WHAT YOU ARE ASKED TO DO
Repeat verbatim, and only, the lines of the data below, beginning at the line that contains "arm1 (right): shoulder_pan" and stopping after the line that contains "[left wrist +".

EXCERPTED RECORDS
══════════

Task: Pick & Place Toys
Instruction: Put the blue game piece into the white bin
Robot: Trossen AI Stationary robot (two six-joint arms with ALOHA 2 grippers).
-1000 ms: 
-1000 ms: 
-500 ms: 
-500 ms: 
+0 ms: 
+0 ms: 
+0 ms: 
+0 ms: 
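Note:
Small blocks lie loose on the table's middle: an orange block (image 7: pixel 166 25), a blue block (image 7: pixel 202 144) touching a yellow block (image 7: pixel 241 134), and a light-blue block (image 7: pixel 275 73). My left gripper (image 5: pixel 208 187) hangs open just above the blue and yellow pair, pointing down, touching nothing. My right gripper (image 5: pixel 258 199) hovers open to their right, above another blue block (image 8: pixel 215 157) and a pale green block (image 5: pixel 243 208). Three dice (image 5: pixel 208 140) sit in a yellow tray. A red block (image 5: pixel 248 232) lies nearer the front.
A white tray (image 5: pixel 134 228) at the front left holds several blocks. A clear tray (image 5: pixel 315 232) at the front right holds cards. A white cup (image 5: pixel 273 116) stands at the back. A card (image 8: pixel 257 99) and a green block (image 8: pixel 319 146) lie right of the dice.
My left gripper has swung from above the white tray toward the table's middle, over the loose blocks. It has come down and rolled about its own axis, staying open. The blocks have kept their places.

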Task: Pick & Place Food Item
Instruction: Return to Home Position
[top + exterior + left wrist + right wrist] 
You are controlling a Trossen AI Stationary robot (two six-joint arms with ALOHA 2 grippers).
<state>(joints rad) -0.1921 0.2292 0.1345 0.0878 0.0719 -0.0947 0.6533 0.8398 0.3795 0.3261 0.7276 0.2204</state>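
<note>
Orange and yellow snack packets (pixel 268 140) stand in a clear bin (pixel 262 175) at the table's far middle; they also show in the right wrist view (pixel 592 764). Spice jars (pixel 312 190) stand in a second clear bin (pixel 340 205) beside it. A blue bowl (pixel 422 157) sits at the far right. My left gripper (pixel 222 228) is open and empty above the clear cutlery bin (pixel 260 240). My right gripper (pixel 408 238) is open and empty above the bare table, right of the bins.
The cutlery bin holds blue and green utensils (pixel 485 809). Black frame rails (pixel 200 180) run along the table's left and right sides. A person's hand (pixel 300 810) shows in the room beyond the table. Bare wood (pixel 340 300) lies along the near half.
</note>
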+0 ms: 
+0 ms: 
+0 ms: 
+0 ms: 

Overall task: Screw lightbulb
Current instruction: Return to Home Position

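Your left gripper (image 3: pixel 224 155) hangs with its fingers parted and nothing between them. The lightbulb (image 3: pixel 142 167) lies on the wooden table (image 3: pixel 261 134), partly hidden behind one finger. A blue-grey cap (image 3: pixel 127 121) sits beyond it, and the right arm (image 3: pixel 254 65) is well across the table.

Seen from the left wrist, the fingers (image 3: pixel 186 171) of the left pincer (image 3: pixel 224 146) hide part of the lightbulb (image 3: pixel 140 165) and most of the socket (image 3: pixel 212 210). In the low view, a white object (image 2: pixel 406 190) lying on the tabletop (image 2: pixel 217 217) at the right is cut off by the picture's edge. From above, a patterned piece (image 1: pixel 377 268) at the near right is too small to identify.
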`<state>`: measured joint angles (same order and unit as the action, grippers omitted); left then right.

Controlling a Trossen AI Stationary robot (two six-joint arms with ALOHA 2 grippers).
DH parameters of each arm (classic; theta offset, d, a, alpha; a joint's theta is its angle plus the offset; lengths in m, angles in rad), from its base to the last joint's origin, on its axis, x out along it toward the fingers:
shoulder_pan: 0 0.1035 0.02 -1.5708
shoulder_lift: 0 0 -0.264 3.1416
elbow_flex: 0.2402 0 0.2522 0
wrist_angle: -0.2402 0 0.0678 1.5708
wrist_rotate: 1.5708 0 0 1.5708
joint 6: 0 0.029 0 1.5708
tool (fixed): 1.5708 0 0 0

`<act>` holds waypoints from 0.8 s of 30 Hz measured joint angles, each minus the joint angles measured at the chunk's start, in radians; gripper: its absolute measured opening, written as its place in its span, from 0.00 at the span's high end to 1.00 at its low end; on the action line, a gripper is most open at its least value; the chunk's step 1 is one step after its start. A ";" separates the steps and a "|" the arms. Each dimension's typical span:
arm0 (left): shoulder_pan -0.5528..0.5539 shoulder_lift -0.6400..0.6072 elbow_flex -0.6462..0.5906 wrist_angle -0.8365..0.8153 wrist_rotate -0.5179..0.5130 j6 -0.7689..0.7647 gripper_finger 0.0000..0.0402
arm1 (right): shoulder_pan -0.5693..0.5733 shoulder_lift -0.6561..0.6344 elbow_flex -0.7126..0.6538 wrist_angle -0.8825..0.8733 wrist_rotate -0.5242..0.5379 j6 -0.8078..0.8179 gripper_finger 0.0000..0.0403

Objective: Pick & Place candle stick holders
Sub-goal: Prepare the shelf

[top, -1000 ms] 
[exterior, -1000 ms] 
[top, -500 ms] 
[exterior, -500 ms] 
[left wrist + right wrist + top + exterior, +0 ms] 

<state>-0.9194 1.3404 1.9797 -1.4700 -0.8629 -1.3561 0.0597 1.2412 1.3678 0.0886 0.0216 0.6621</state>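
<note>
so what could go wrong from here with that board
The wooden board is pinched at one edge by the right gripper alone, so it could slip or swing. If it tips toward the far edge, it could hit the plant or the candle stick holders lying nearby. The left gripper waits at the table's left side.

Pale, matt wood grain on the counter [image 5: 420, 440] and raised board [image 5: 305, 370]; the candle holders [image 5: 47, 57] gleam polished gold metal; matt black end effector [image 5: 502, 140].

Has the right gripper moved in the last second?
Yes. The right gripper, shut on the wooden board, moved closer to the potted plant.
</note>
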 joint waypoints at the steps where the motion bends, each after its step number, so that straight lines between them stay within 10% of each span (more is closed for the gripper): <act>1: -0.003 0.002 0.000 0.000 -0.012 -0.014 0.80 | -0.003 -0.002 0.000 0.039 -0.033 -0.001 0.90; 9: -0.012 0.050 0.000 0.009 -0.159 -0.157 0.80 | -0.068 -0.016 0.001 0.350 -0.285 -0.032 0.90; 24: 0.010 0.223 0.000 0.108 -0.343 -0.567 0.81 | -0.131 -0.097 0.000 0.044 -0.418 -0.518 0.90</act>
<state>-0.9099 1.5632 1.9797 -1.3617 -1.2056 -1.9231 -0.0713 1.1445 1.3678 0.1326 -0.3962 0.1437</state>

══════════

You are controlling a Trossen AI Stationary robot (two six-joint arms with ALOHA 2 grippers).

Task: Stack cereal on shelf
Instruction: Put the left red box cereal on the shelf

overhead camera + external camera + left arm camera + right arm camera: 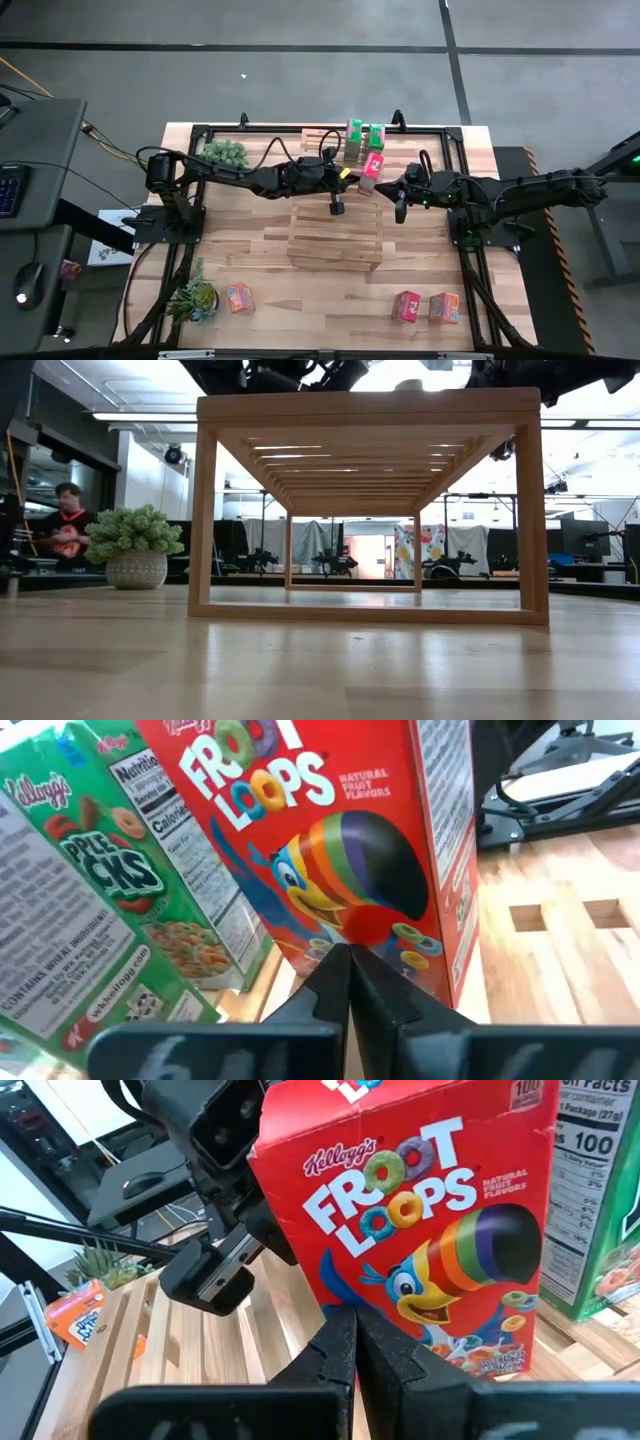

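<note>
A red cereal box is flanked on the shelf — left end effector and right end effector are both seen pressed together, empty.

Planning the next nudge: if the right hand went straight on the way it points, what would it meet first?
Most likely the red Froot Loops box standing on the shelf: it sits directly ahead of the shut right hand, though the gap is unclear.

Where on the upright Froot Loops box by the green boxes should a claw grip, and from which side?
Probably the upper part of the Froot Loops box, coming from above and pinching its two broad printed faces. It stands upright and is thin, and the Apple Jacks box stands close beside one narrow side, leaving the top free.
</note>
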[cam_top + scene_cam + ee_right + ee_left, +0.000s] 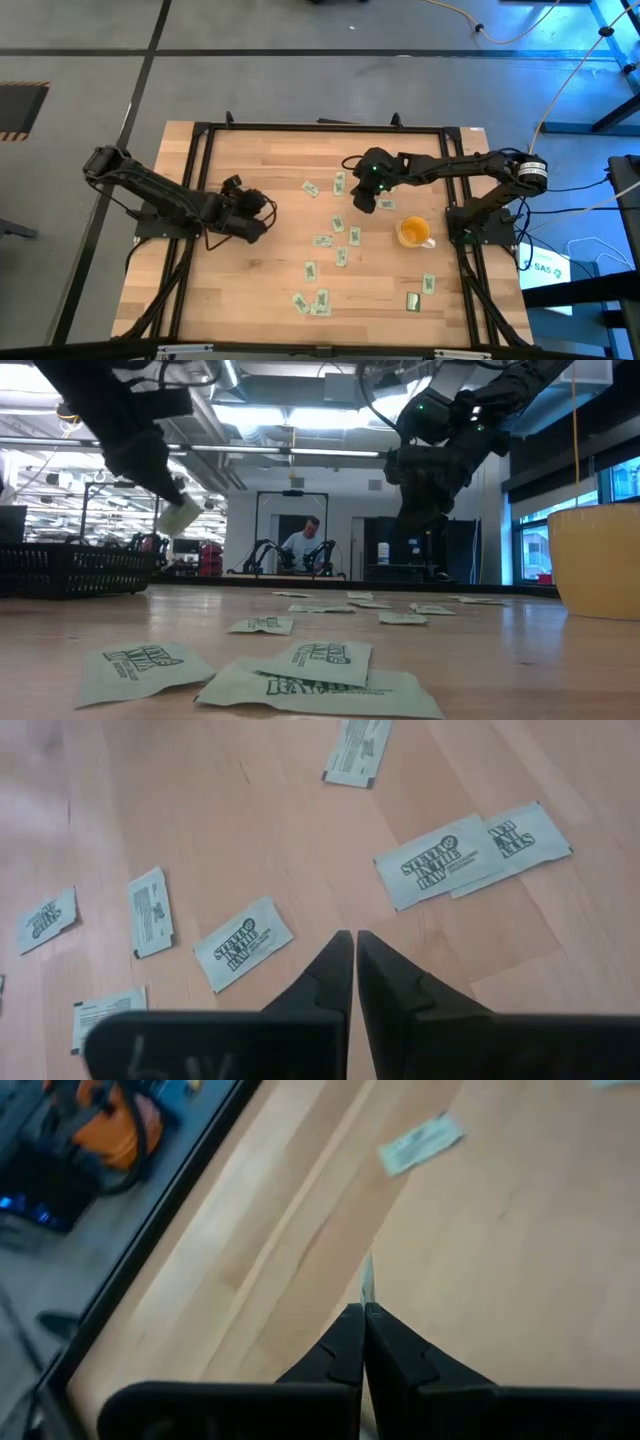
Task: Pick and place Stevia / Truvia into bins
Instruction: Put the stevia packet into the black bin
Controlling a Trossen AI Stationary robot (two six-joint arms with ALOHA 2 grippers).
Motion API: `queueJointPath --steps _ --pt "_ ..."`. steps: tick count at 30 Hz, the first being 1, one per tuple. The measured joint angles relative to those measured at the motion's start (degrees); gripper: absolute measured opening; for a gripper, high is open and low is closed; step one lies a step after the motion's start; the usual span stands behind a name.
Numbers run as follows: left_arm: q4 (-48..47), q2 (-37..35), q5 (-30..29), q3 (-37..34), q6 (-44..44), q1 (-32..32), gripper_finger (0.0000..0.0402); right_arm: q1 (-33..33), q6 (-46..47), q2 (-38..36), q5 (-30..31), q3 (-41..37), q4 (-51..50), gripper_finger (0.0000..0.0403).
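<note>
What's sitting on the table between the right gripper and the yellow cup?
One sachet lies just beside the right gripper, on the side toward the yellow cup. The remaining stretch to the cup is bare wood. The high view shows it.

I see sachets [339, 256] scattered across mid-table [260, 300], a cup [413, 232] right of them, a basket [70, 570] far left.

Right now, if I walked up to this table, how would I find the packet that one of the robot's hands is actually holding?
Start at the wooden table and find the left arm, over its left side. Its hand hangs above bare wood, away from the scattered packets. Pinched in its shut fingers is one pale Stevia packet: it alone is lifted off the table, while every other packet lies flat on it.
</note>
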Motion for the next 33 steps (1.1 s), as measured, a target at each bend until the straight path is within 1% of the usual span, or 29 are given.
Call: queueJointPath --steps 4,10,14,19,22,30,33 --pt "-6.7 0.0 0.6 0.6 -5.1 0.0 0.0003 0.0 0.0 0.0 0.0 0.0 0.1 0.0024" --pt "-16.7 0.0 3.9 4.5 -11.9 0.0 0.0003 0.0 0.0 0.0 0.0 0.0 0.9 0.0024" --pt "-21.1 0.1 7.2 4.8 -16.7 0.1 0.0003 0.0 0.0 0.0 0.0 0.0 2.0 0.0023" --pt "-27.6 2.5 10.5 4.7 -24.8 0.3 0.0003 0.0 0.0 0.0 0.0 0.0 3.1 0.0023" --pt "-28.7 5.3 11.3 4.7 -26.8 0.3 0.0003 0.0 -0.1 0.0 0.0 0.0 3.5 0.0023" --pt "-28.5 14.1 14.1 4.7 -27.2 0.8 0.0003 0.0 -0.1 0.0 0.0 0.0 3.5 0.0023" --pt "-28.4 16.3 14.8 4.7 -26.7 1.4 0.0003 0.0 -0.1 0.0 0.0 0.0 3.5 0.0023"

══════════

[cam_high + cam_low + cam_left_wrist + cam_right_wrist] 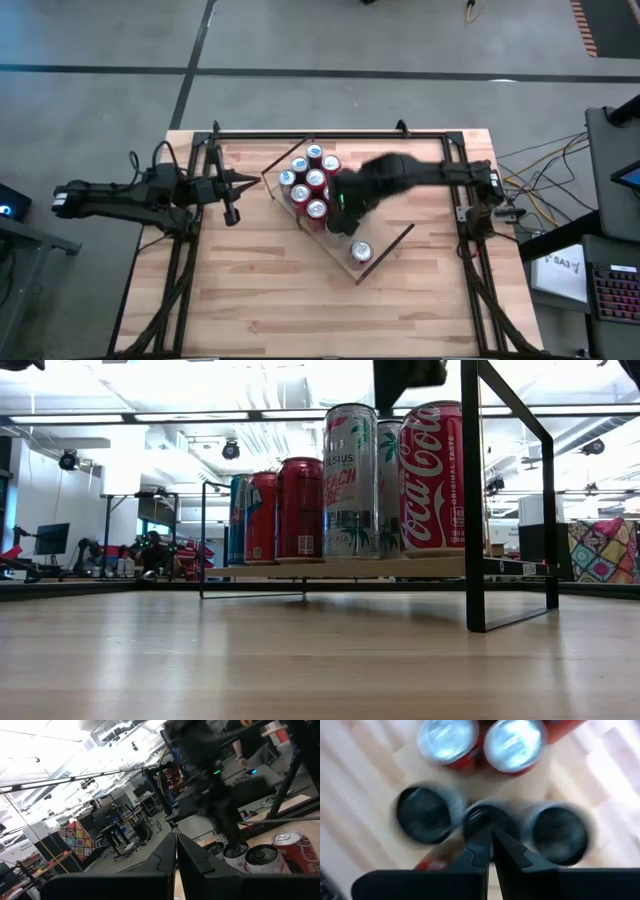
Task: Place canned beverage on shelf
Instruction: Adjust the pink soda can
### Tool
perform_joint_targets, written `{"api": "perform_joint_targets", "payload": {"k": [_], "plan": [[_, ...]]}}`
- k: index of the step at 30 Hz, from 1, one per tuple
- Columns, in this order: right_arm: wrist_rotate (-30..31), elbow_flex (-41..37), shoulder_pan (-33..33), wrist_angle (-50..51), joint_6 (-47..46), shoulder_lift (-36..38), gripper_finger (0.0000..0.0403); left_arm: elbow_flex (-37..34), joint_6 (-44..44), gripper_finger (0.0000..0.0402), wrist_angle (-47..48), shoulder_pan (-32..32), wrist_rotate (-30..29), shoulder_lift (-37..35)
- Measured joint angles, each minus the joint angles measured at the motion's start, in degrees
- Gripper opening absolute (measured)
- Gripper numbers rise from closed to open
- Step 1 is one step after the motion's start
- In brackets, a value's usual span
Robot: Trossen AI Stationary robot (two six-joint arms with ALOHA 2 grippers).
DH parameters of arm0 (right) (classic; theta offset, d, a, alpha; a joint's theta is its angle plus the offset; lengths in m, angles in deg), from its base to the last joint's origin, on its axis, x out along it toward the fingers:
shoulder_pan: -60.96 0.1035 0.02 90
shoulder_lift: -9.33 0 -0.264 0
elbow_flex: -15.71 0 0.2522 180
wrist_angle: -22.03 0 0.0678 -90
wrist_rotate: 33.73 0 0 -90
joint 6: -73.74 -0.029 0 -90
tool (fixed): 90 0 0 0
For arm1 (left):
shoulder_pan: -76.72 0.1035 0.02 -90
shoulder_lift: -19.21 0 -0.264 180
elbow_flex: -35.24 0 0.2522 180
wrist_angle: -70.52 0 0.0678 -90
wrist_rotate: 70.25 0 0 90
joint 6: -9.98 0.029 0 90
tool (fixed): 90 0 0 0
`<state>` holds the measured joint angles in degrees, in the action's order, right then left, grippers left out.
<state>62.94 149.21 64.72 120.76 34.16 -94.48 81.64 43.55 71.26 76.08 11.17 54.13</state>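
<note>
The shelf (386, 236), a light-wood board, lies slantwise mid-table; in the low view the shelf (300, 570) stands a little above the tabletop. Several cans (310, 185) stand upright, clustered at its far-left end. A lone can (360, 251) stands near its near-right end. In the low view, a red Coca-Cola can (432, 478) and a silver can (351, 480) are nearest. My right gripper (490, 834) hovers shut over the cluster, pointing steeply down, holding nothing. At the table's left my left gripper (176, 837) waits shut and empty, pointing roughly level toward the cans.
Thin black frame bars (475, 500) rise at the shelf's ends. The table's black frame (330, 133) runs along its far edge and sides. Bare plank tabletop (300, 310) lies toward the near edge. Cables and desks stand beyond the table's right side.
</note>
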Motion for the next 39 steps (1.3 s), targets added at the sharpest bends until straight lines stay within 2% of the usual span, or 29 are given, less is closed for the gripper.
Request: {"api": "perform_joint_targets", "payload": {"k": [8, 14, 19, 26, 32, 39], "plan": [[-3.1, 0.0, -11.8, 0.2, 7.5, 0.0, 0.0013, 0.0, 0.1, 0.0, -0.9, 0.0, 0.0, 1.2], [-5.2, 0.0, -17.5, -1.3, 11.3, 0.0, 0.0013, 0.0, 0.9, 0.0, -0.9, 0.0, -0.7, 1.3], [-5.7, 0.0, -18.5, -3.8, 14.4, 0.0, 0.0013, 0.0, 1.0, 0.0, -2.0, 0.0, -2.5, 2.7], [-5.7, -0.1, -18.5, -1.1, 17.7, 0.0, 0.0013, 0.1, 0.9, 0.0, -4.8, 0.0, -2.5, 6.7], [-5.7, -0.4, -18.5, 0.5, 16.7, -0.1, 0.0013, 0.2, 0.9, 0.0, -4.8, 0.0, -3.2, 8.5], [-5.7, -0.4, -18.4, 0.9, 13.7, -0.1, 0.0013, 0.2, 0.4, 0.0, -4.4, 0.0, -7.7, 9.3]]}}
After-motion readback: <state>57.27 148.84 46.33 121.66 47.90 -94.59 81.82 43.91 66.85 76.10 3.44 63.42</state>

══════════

TASK RESPONSE
arm1 (right): shoulder_pan -0.5693..0.5733 shoulder_lift -0.6561..0.6344 elbow_flex -0.7126..0.6538 wrist_angle -0.8825..0.8733 wrist_rotate -0.5242..0.5379 j6 -0.8078..0.8179 gripper_finger 0.0000..0.0403

Objective: Pick & Place candle stick holders
Sub-goal: Prepare the shelf

[top, -1000 ms] 
[exterior, -1000 ms] 
[top, -500 ms] 
[exterior, -500 ms] 
[left wrist + right wrist + top + exterior, +0 ms] 

What the exercise asked for is now done.